## Task to carry out:
Each line of the listing below, from the very first to the one that contains "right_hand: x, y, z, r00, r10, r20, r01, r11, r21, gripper", is to be retyped exactly as it stands.

## Input data:
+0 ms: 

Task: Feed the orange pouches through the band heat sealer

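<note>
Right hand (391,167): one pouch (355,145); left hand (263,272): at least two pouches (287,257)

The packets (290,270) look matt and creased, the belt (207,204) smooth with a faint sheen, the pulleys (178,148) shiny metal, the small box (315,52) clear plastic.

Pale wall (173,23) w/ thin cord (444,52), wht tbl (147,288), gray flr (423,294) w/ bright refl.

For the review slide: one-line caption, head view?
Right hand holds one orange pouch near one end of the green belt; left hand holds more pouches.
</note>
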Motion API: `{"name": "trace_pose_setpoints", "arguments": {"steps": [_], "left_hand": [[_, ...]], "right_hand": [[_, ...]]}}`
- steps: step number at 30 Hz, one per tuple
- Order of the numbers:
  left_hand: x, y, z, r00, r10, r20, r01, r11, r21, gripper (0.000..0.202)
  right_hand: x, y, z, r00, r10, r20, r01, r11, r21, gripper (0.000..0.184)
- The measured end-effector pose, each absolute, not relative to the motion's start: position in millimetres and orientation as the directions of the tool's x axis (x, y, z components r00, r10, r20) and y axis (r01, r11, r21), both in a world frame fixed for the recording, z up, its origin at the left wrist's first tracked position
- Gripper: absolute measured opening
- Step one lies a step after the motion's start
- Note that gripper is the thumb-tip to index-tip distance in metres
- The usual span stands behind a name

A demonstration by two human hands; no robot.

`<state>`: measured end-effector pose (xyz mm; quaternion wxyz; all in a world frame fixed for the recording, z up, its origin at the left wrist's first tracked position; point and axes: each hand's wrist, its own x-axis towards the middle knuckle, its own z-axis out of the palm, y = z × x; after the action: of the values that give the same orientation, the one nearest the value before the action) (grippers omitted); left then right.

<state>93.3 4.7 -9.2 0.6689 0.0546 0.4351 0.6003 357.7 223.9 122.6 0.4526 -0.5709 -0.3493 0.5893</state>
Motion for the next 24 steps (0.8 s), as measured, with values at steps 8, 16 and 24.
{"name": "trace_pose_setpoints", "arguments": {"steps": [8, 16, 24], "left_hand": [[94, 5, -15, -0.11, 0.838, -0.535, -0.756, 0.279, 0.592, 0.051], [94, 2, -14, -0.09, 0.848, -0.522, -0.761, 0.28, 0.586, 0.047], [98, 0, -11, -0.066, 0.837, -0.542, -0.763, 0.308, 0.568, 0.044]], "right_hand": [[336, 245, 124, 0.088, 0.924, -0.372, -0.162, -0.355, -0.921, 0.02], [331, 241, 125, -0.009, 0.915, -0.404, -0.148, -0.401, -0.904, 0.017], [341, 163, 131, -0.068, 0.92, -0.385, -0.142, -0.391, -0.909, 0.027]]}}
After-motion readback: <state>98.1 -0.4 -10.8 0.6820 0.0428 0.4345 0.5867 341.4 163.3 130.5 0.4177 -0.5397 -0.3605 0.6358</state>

## Written solution:
+0 ms: 

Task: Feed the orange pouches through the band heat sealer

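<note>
Right hand (391,167): one pouch (355,145); left hand (263,272): at least two pouches (287,257)

The packets (290,270) look matt and creased, the belt (207,204) smooth with a faint sheen, the pulleys (178,148) shiny metal, the small box (315,52) clear plastic.

Pale wall (173,23) w/ thin cord (444,52), wht tbl (147,288), gray flr (423,294) w/ bright refl.

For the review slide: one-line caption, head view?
Right hand holds one orange pouch near one end of the green belt; left hand holds more pouches.
</note>
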Motion API: `{"name": "trace_pose_setpoints", "arguments": {"steps": [_], "left_hand": [[_, ...]], "right_hand": [[_, ...]]}}`
- steps: step number at 30 Hz, one per tuple
- Order of the numbers:
  left_hand: x, y, z, r00, r10, r20, r01, r11, r21, gripper (0.000..0.202)
  right_hand: x, y, z, r00, r10, r20, r01, r11, r21, gripper (0.000..0.184)

There is no more to the output.